Soil, pH & Amendments
If you’re spending a lot of time and money on an ornamental or croquet lawn then you MUST get a soil test done at a laboratory. You should also request advice and recommendations on required soil amendments for the type of grasses you will be growing. Even if you’re not planning an ornamental lawn a soil test is still a good idea as it can save trouble later on down the road particularly if you’re planning on sowing grass seed over a largish area.
At a minimum (mainly if you're a perfectionist like me), buy a pH tester; it may well save you from sowing the wrong grass seed or turf! If you’re not getting a soil test done and don’t intend amending the soil then a few simple tips are worth considering:. If you get this bit right not only will the lawn look and grow better it will also be easier to maintain and cause fewer problems.
What grass seed to choose?
If the soil is heavy, clay, poorly draining or neutral pH (6 to 7) plant rye or tall fescue grass seed or turf – Lawnsmith EASYGREEN, CLASSIC or STAYGREEN.
Should your soil be very sandy, freely draining or with an acidic pH (5 to 6) then sow these grass mixtures – Lawnsmith ORNAMENTAL, CLASSIC or STAYGREEN are best.

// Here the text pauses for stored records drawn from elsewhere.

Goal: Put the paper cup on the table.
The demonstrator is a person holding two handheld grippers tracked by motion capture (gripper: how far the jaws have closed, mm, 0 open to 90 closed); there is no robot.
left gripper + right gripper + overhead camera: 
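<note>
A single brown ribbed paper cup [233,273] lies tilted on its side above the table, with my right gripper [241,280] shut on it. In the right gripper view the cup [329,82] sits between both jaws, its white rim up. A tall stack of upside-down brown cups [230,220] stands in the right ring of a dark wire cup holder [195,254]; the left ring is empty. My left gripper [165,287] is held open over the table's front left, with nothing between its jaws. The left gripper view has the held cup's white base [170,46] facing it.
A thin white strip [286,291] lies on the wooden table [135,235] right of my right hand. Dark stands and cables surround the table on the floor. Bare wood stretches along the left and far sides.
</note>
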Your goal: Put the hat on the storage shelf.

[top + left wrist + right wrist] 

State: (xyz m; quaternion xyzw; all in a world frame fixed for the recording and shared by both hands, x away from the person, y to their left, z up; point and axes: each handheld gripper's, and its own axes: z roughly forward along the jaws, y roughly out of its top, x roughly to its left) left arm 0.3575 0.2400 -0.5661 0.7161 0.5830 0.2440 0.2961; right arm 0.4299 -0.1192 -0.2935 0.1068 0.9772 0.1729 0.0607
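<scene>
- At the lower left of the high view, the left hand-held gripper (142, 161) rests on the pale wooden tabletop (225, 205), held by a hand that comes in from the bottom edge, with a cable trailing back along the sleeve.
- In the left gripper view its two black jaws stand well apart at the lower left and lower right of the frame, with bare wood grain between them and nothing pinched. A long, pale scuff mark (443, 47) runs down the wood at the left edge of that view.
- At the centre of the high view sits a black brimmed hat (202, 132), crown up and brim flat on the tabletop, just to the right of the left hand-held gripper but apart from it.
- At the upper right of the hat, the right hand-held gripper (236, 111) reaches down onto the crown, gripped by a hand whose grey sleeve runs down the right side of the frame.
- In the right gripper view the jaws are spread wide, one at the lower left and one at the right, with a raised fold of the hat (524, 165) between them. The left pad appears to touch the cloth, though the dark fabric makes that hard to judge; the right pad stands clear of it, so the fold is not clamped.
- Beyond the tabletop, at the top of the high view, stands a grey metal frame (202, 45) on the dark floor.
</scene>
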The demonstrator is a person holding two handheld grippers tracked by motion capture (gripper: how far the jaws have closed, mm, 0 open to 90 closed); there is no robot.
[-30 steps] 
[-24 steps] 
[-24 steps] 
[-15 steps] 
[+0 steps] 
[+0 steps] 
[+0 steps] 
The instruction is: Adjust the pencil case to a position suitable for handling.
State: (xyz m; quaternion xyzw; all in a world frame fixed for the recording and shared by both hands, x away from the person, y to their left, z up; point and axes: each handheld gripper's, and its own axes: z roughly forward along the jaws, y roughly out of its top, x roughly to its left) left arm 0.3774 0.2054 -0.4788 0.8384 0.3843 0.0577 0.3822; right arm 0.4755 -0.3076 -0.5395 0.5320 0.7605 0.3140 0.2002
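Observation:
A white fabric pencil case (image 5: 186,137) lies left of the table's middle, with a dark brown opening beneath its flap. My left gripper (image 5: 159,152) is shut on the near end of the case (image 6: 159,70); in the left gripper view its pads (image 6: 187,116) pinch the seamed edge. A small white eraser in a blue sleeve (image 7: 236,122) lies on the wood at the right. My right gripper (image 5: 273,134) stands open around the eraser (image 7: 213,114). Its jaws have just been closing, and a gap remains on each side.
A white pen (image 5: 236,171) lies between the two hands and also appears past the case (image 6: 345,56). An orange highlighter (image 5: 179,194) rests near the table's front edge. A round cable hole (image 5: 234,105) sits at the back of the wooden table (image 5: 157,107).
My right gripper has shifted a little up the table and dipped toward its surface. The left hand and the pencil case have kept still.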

If the soil is alkaline (pH 7+) or chalky, go with - Lawnsmith EASYGREEN, STAYGREEN or CLASSIC.
If the soil is primarily builder’s rubble, buy a minimum of 3” – 4” good loam topsoil or use Lawnsmith STAYGREEN.
Finally, if your garden has a lot of shade, then Lawnsmith SHADYGREEN is the best option. It also grows well in clay, loam, and chalky soils.
Slopes
These may be planned or part of the existing landscape. Whichever they are consider the following:
- Steep slopes are hard to mow and dry very quickly
- The top should curve gradually; otherwise, you’ll get a lot of scalping with the mower
- The bottom of the slope can get water-logged
- Use turf on moderate to steep slopes. You may even need to peg the turf on steep slopes to stop it from sliding downhill until it roots.
Lawn Drainage
There are two factors here. Firstly, drainage from the lawn; ideally, you want this away from the house if the lawn runs up to the walls. If the lawn slopes the wrong way, install drainage along the wall; otherwise, it’ll just end up as mud.
Secondly, patios and driveways can drain into the lawn; if you have a slow draining heavy soil this can cause considerable stress to the grass. If this is the case put in drainage tiles or ‘soak-aways’ at the lawn edge or put drains into the patio or driveway.
If the site is particularly prone to water logging, installing a free-draining base layer may be the answer.
Lawn Edges
If these are alongside borders then put a 30 degree slope outwards and downwards so that the bottom of the edge projects into the border. This will help prevent the roots drying prematurely.
Edges that border a hard surface, such as driveways:
- Ensure the hard surface material is not under the lawn edge and the lawn has at least 15cm (6") of soil depth
- The hard surface not only gets quite hot but also retains heat in the summer and promotes rapid drying of the lawn edge. Try installing a thermal barrier between the lawn edge and the hard surface. Pressure-treated timber works, as does heavy-duty deep plastic edging.
Lawn Design
I’m not a garden designer, but I know what makes for an easy-to-maintain lawn:
- Keep it simple shape – K.I.S.S.
- Narrow entry points (steps and paths) to the lawn concentrate foot traffic in those areas. Keep access points as wide and numerous as possible.
- Straight edges and gentle curves are easiest to mow and maintain
- Limit the number of islands or obstacles on the lawn. Bird baths, lawn-centred shrubberies, trees, ponds etc. make mowing slower and harder and increase edging chores
- Keep narrow areas to a minimum. An optimum width is one where mowing can be done in either direction – east to west or north to south
- If you intend striping the lawn with the mower simple shapes are best – K.I.S.S.
- If you are planning an ornamental lawn consideration must be given to making scarifying and aeration as easy as possible – K.I.S.S.
- Will the lawn get sufficient light? Choose your seed or turf accordingly and make changes to the design if light is expected to be very low
Lawn Levels
If you are happy with the depth or levels of the area then maintaining it as you prepare the ground is all that is important. However, if changes need to be made or you are adding volume with additional soil you will need to mark out with pegs and string the new levels you wish to achieve. These should only be removed once final levels are achieved in the surface preparation stage.
Project timing
As for when to start seeding a lawn, consider April onwards when temperatures start getting to 12°C and are consistently above 8°C. Summer months are great if you can be diligent with watering if there is little or no rain. Late August and September are also ideal when the rains start but before the autumn gets chilly.
Turfing can be done at pretty much any time, though summer will require considerable watering. Therefore, turfing is best done in cooler, wetter conditions and makes a perfect winter job, with November to March being the traditional turfing period.
Finally, don’t rush; the more time you can give the project the better. This is particularly true when you come to preparing the soil and a clean seed bed.